Такие вот шли толки. Интересно заметить, что в эти дни кладбища пустовали и кладбищенские нищие лишились подаяния - никто не хотел умирать, пока не досмотрит до конца, чем же эти необыкновенные события завершатся. Впрочем, находились и сомневающиеся.
- Э-э-э, это все мыльные пузыри, - говорили они. - В Зангезуре любят раздувать пустяки. Кинжал, даже самый замечательный - это только кинжал. Им можно, конечно, зарезать казака. Пусть даже десять. Но стоит царю в столице повести правым усом - и тотчас же сюда их хлынет столько, что на дорогах места не останется. И не только арбе - ишаку не пробраться. Наедут сюда усатые и безусые, бородачи и безбородые, но каждый с пикой и шашкой. Тогда вы увидите, как быстро все болтуны прикусят языки! Какими робкими барашками, ягнятами будут блеять те, кто сегодня отказывается нести подати беку! Принесут сами, и не беку, а приказчику, и будут стоять, понурив головы, ждать, пока приказчик захочет поднять на них взгляд! И жены их с кувшинами отправятся к роднику, чтобы натаскать воды, согреть ее и мыть ноги своей госпожи, которую вчера звали сестричкой и норовили сесть поближе к ней за родственным столом. Да, они будут мыть ноги дебелым хозяйкам, спины им тереть, накладывать сурьму на ресницы и брови, в постель укладывать перед приходом мужа, да еще приговаривать, что только такому маралу, такой газели место рядом с беком... И плясать будут перед этой постелью, если хозяин или хозяйка того пожелают...
Все это не могло не порождать жарких споров, но чем дальше, тем чаще сторонники Гачага Наби в перебранках и схватках одерживали победы над сомневающимися. Тем более, что черный гроб с телом офицера, убитого Гачагом, все еще стоял в церкви. Каждый день кругами расходились свидетельства очевидцев, что снова над гробом пели монахи, что до сих пор стоят вокруг в почетном карауле солдаты, воздавая раздувшемуся от гниения покойнику воинские почести... Сколько же это может продолжаться? Так или иначе - но все ждали погребения.
Глава пятьдесят девятая
Многим пришлось по душе, что ненавистного соглядатая отправили на тот свет. Но два человека особенно ликовали.
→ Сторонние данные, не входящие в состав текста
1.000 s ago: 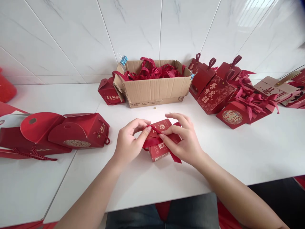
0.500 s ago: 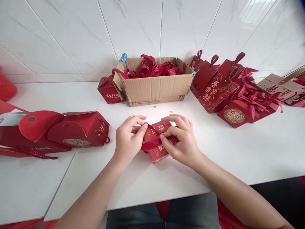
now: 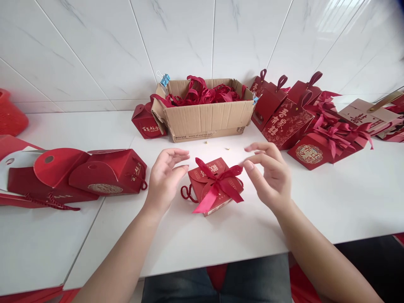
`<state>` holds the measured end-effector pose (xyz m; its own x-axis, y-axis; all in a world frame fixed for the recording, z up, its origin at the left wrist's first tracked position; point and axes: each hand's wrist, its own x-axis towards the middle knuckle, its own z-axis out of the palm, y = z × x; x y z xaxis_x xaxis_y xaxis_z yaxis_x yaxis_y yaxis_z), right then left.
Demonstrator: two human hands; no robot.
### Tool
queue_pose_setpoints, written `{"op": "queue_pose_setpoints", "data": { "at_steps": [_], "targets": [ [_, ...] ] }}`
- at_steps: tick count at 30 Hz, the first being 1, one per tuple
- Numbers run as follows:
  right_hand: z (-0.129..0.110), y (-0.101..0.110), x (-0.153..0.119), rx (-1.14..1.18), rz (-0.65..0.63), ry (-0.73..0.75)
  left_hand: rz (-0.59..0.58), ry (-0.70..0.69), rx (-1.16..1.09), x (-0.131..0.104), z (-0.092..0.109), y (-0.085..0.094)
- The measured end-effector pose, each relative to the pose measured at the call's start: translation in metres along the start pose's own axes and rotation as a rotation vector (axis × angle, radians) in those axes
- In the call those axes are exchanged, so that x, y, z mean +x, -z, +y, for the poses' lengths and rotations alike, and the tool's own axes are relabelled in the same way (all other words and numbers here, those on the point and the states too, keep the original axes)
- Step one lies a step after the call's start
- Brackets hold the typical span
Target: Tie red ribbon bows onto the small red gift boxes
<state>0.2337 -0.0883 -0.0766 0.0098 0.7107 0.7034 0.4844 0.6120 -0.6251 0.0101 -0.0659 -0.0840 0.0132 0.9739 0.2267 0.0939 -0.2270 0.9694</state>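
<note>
1. Near side of the cardboard carton [image 3: 205, 120], toward the worker: red gift box [image 3: 204, 185] rests on the white table [image 3: 176, 252]. Ribbon bow [image 3: 219, 182] lies across its top; twisted cord handle [image 3: 183, 195] loops out on the side toward the carton's left end.

2. Left hand [image 3: 168, 172]: in front of the carton's left end. Fingers loosely curled, thumb parted from them; holds nothing and stands apart from the gift box.

3. Right hand [image 3: 267, 172]: in front of the carton's right end. Fingers half spread, no grip seen; tips of thumb and forefinger lie close to one bow loop. Contact: cannot tell.

4. Step in hand, as judged: dressing the bow. Loop toward the carton's right end looks fuller; the one toward its left looks narrow. To even them, steady the knot with one hand and tease the thin loop wider with light pulls. Tugging a tail alone would likely shrink a loop. Smooth both tails flat.

5. Between carton and gift box: two gold-coloured bits [image 3: 206, 142], too small to identify. Best kept out of the ribbon.

6. Inside the carton: loose red ribbons [image 3: 205, 94]. Right of the carton: handled boxes [image 3: 288, 120]; farther right and nearer, an emblem box [image 3: 311, 155], apparently bow-topped, a fair pattern for loop balance. Left of the carton and nearer: flap-top boxes [image 3: 61, 168].
</note>
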Motion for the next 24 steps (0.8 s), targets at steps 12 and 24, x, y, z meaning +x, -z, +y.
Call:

Два совсем разных человека - Карапет и уездный начальник Белобородое. Причины для радости у них, конечно, были совсем разными.
Карапет радовался тому, что над ним больше не нависает грозная тень закона, которому ежедневно грозил его выдать офицер.
"Вай, что за жизнь,- жаловался Карапет жене, - сюда идешь - он, туда - он, повернешься - опять он! Слушай, когда арбуз резал, мне казалось, что и оттуда он выглянет, посмотрит, что я не так делаю... Слава богу, избавили нас от этой напасти!"